- Task details: Only the lines from the start of the data through the line containing "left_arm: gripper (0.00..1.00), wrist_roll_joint" should be written out, exactly as they are, with both ends included and the pictures left out.

- Raw data:
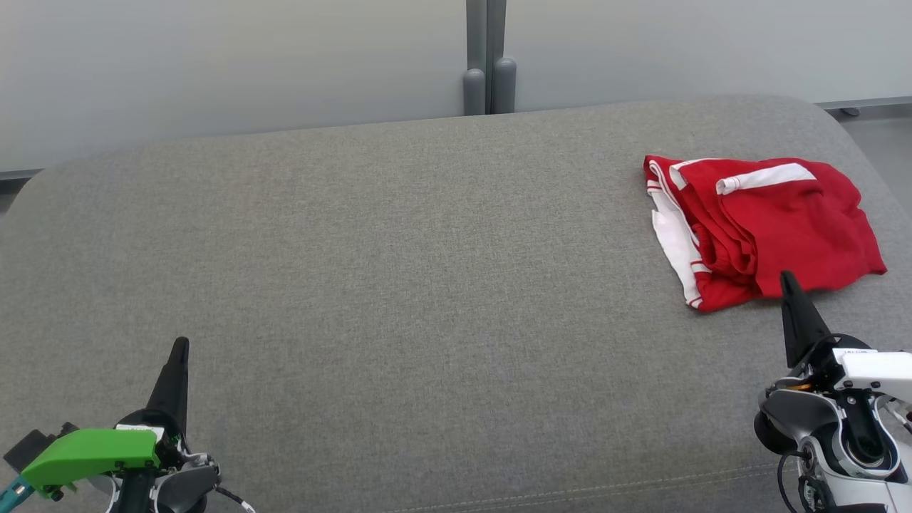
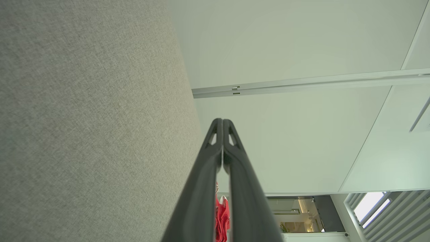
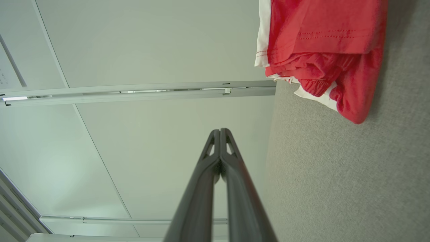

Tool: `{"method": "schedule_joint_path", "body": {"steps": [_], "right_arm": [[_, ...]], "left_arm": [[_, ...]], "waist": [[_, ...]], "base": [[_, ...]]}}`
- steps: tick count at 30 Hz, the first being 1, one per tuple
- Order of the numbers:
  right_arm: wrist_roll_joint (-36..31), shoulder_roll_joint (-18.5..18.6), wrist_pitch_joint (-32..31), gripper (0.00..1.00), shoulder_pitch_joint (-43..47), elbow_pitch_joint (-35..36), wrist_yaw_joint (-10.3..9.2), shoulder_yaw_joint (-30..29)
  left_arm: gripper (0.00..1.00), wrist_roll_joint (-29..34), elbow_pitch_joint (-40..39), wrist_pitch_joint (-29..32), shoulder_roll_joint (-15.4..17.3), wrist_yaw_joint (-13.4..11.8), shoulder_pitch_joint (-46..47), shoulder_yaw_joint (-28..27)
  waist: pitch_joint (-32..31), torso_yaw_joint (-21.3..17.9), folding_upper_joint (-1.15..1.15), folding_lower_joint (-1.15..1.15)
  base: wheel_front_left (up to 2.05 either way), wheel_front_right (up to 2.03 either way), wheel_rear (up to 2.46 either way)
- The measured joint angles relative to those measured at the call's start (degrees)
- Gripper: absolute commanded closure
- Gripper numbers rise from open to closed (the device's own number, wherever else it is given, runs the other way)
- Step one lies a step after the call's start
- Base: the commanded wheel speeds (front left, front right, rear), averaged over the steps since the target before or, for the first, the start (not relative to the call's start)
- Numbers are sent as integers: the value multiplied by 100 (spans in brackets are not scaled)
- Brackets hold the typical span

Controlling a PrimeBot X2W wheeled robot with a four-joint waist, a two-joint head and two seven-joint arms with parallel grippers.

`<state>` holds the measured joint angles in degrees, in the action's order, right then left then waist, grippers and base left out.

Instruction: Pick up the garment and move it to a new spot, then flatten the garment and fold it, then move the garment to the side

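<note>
At the lower left of the head view, my left claw [image 1: 182, 345] hangs low over the grey padded surface [image 1: 427, 249]. Its fingers are pressed together and it holds nothing. The middle of that surface is bare fabric.

To the right, toward the far right edge, lies the garment [image 1: 776, 221]. It is red with white trim and sits in a compact, layered heap, with uneven edges and some bunching at its near left corner.

At the lower right, my right claw [image 1: 786, 276] is also closed and empty, its tip just short of the garment's near edge.

Assessment: neither claw has a grip. The garment is off to one side and roughly doubled over, so either the work is finished, if untidily, or the pick-up is still to come. I cannot tell which.

Count: one garment, two claws, one padded surface.
</note>
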<state>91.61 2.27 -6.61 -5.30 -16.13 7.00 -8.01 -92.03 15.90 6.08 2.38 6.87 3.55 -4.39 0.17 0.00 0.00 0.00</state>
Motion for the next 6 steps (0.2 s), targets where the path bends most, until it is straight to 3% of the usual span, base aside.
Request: {"method": "schedule_joint_path", "body": {"steps": [6], "right_arm": [[0, 0, 0, 100, 0, 1, 0, 1]], "left_arm": [[100, 0, -1, 0, 0, 0, 0, 0]], "waist": [[0, 0, 0, 0]], "base": [[0, 0, 0]]}}
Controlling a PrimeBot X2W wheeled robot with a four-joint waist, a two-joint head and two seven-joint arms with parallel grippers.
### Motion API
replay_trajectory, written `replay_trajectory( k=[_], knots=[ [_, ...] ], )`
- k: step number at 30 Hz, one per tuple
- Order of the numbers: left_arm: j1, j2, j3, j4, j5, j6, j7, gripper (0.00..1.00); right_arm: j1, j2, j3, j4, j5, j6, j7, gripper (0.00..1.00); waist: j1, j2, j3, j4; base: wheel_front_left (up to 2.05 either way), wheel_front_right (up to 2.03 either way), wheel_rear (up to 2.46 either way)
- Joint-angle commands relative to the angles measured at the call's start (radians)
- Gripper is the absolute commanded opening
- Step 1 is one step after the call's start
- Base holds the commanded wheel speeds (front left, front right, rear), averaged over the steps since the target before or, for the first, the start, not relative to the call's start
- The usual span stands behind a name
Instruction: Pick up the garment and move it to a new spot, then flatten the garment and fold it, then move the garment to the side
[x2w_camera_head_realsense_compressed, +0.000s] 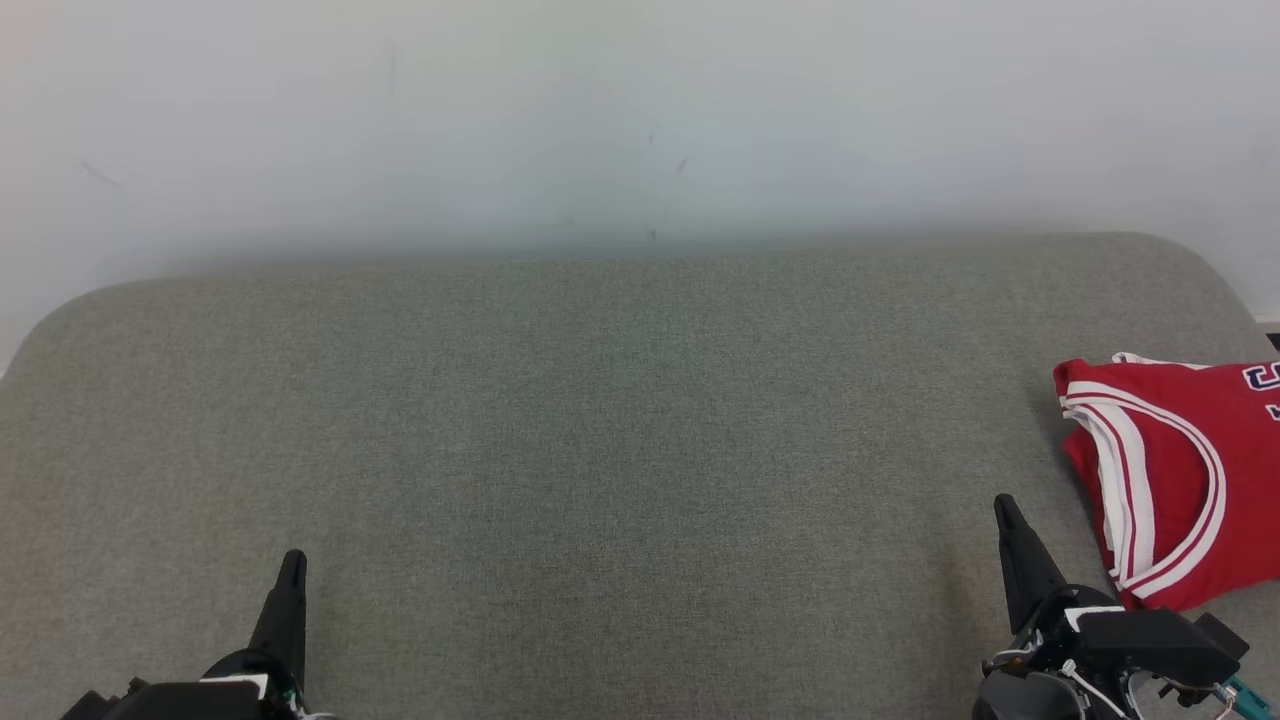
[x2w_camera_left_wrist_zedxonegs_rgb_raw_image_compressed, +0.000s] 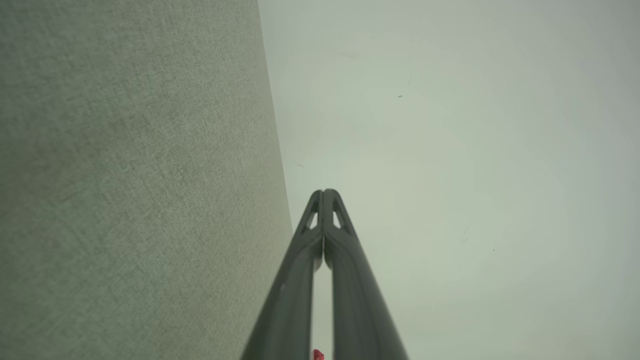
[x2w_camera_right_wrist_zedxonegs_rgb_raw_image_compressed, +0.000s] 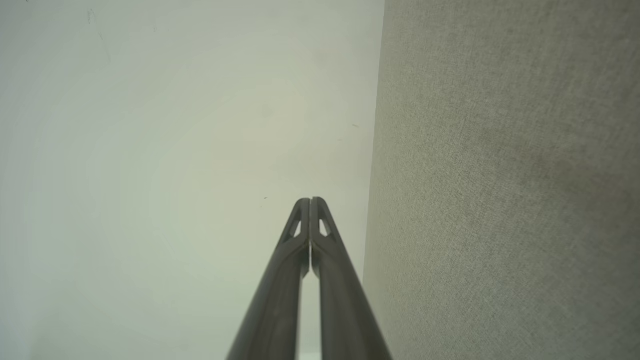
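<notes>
Left claw: fully closed and holding nothing. It sits at the lower left of the head view, above the near part of the grey fabric tabletop, tip pointing toward the wall. In the left wrist view the left claw shows both fingers meeting at the tips, with a thin slit between them lower down. The tabletop lies to the left in that view and the wall to the right. A small red speck shows between the fingers at the bottom edge; what it is cannot be told.

Right claw: fully closed and holding nothing. It sits at the lower right of the head view, tip pointing toward the wall. In the right wrist view the right claw shows its fingertips pressed together, the tabletop to the right and the wall to the left.

Garment: red with white trim bands and dark lettering near the picture edge. It lies folded and flat on the tabletop at the far right, partly cut off by the right edge of the head view. It is just beside the right claw, to its right, and not touching the tip. It is well apart from the left claw.
</notes>
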Motion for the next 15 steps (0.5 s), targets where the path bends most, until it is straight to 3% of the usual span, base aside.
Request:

- Final answer:
Tool: `{"method": "schedule_joint_path", "body": {"steps": [_], "right_arm": [[_, ...]], "left_arm": [[_, ...]], "waist": [[_, ...]], "base": [[_, ...]]}}`
- steps: tick count at 30 Hz, the first being 1, one per tuple
- Order of the numbers:
  right_arm: wrist_roll_joint (-36..31), shoulder_roll_joint (-18.5..18.6), wrist_pitch_joint (-32..31), gripper (0.00..1.00), shoulder_pitch_joint (-43..47), elbow_pitch_joint (-35..36), wrist_yaw_joint (-10.3..9.2), shoulder_yaw_joint (-30..29)
  left_arm: gripper (0.00..1.00), wrist_roll_joint (-29..34), elbow_pitch_joint (-40..39), wrist_pitch_joint (-29..32), shoulder_roll_joint (-15.4..17.3), wrist_yaw_joint (-13.4..11.8), shoulder_pitch_joint (-46..47), shoulder_yaw_joint (-28..27)

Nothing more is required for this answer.